In the recuperation fort, I've been using a second Elitebook 2740p laptop into which I'd put an old mechanical hard drive from Hyrax (the first Elitebook 2740p) just before it was replaced with a solid state drive (SSD) in August, 2015. Because it hadn't been used in two and a half years, that hard drive was something of a time capsule. It dated to a period when I used Skype professionally, and, when I happened to look, I saw that Skype was indeed running. At some point today, the computer was extremely slow, and at first I couldn't figure out why. I repeatedly tried to kill Skype, but Skype never wants to die because it cannot imagine a world in which people wouldn't have it on all the time (it's common for software to arrogantly assume they are the only thing you would ever want to use your computer to run). But when I did finally kill it, a huge amount of memory was freed up and the laptop started working nicely (as Elitebook 2740ps usually do). That was all the information I needed; I uninstalled Skype there and then. After the uninstall completed, it directed me to some website where it hoped I would fill out a form patiently detailing my problems with their product. But who has the time? Skype belongs to a small class of truly horrendous software products. I would include iTunes in that class, but not Internet Explorer. Internet Explorer is terrible, but it's not as terrible as Skype. And it is good at doing the one job it ever needs to do: downloading Chrome. (I realize both Skype and Internet Explorer are different now than they were in 2015; reports are that these days Skype wants to be SnapChat and IE is discontinued, but they all live on in installation CDs and mothballed hard drives that sometimes get new leases on life.)
Originally my plan had been to save all the new season four episodes of Black Mirror for Friday, when Gretchen would be gone and I would have the house to myself (not counting the dogs, cats, and many dozens of stink bugs).
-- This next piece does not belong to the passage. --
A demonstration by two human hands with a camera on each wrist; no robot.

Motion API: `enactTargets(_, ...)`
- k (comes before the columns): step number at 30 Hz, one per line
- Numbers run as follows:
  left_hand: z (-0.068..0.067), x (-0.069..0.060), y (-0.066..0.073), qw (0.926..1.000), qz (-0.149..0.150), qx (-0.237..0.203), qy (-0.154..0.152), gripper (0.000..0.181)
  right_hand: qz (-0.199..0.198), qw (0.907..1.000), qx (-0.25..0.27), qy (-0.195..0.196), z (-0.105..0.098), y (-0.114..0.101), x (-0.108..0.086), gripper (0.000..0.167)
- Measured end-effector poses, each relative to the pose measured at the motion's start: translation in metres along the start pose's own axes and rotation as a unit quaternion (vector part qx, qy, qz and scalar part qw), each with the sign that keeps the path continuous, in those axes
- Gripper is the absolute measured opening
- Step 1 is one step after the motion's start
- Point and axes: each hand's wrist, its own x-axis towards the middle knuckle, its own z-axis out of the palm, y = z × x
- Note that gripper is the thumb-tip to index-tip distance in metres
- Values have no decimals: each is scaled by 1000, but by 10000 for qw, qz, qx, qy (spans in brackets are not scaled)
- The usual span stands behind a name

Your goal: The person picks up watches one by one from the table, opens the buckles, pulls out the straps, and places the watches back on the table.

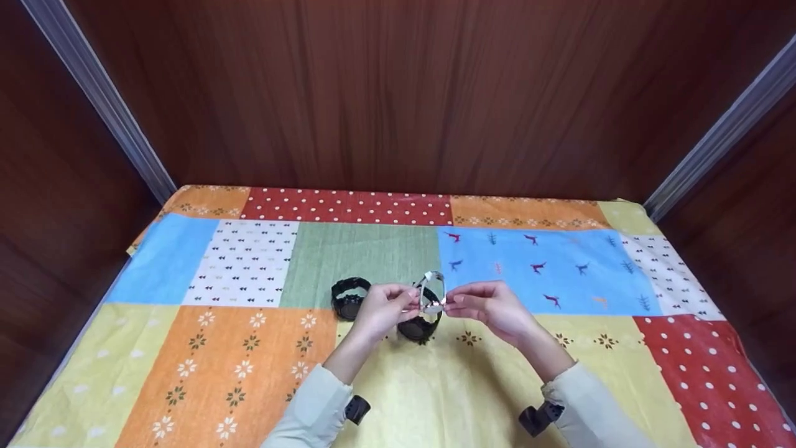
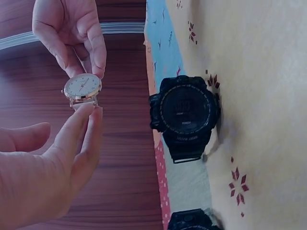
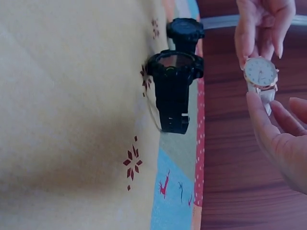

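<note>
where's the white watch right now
In the head view, the white watch is just right of centre in the lower half, held between the left hand and right hand, over a black watch.

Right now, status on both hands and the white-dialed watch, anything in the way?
Left hand and right hand both holding white-dialed watch. Watch raised off cloth. Two black watches below, nothing visibly blocking.
</note>
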Motion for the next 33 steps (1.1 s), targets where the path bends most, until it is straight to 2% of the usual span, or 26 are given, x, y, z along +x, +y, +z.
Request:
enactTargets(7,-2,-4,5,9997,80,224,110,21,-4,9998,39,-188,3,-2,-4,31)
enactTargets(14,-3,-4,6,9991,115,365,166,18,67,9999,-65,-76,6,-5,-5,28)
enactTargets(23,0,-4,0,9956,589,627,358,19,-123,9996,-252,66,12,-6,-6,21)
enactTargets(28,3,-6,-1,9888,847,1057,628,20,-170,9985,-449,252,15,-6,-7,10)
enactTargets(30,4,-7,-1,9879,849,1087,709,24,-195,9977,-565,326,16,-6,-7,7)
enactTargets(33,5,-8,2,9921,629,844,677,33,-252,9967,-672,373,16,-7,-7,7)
But by today I'd already watched two of the episodes, and today I somehow watched two more, leaving only two for my Friday binge. Two episodes of anything hardly constitutes a binge. The two I watched today were "Arkangel" and "Crocodile."
"Arkangel" took the well-established Black Mirror technology of brain/eye/computer interfacing and explored the consequences in the domain of runaway helicopter parenting. The product is called Arkangel and installs in your child's head, allowing the parent to see and hear everything the child does while also reporting GPS position and monitoring the child's vitals. One of Arkangel's features is to filter out unpleasant sensory input, making to so your child never experiences anything disturbing. The consequences of such filtering would surely lead to all manner of terrible things, but this epsiode chose not to explore them and instead focused on the corrosive effects of over-surveillance on the relationship between mother and teenage daughter. Teenagers have always done things their parents haven't wanted them to do, and they've always lied about it, yet parents are always in denial about their particular children. It's better for all concerned if there is no way for parents to shatter their illusions. I'm a sucker for any indictment of helicopter parenting, and I loved this episode despite its failure to explore the consequences of sensory filtering.
In "Crocodile," the technology is an aparatus (which, in reality, appears to be a small CRT-based video monitor) allowing investigators to retrieve video clips of memories from people's heads (this does not seem to be interfacing with any implanted technology, but actually reading the contents of the brain itself). Our protagonist is a woman who, in her youth, bumbled into an incident where she concealed the dead body of a cyclist accidentally killed by her friend. Years later, as a successful architect, this past starts to threaten her present, and, over the course of the episode, she breaks badder and badder, killing anyone who might be able to reveal her secret. By the end, it's clear that the technology that can read memories can also extract them from small rodents. It's hard to remember to kill all of those! Shot in the bleakness of a snowy Iceland, it made for great television. But by the standards of "Black Mirror," it was a little weak.